Decía yo a un habitante de Pensilvania: Explíqueme, por favor, cómo, en un Estado fundado por cuáqueros y renombrado por su tolerancia, los negros emancipados no son admitidos a ejercer los derechos ciudadanos. Pagan el impuesto, ¿no es justo que voten? - No nos haga Ud. esa injuria, me respondió, al creer que nuestros legisladores hayan cometido un acto tan grosero de injusticia y de intolerancia. Así en su país, ¿los negros tienen el derecho de votar? - Sin duda alguna ... Entonces, ¿de dónde viene que en el colegio electoral, esta mañana, no vi a uno solo en la asamblea? - No es por culpa de la ley, me dijo el norteamericano; los negros tienen, es verdad, el derecho de presentarse a las elecciones, pero se abstienen voluntariamente de hacerlo. Es mucha modestia por su parte. -¡Oh!, no es que rehusen concurrir, es que temen que los maltraten. Entre nosotros, sucede a veces que la ley carece de fuerza, cuando la mayoria no la apoya. Ahora bien, la mayoria está imbuida de los mayores prejuicios contra los negros, y los magistrados no se sienten con fuerza para garantizar a éstos los derechos que la ley les ha conferido. -¡Y qué! ¿la mayoría, que tiene el prestigio de hacer la ley, quiere también tener el de desobedecerla.

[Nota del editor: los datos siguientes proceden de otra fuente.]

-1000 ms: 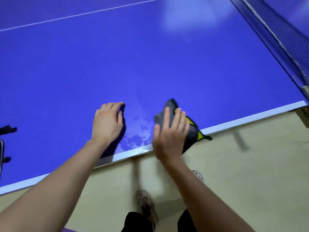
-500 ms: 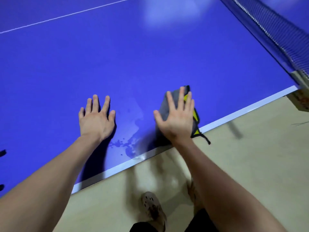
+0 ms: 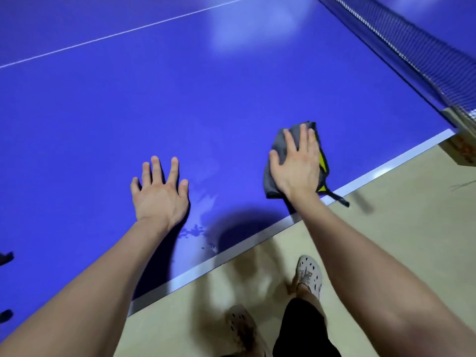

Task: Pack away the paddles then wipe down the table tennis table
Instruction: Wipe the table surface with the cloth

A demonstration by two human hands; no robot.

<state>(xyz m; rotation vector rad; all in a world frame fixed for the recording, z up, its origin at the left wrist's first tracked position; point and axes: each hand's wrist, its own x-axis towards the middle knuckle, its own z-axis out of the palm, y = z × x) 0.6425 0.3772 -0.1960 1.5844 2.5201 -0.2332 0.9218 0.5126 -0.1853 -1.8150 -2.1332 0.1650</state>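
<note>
The blue table tennis table (image 3: 206, 99) fills most of the head view. A grey cloth with yellow trim (image 3: 279, 148) lies near the table's white side edge. My right hand (image 3: 296, 166) presses flat on it with straight fingers. My left hand (image 3: 159, 194) rests flat on the bare table, fingers spread, to the left of the cloth. A wet smear with droplets (image 3: 198, 228) sits between the hands near the edge. No paddles show.
The net (image 3: 412, 47) runs along the upper right, its post at the table edge. The white side edge (image 3: 257, 238) borders beige floor. My feet in pale perforated shoes (image 3: 309, 276) stand below. Dark objects (image 3: 5, 258) peek in at the left border.
My right hand has pushed the cloth away from me and to the right, toward the net. My left hand went from curled to flat with spread fingers on the table.
</note>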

(5) El poder puede estar centralizado en una asamblea: entonces es fuerte, pero no estable; puede estar centralizado en un hombre: entonces es menos fuerte pero es más estable.

(6) Es inútil, según creo, advertir al lector que aquí, como en todo el resto del capítulo, hablo no del gobierno federal sino de los gobiernos particulares de cada Estado que la mayoría dirige despóticamente.

(7) Carta de Jefferson a Madison 15 de mazo de 1789.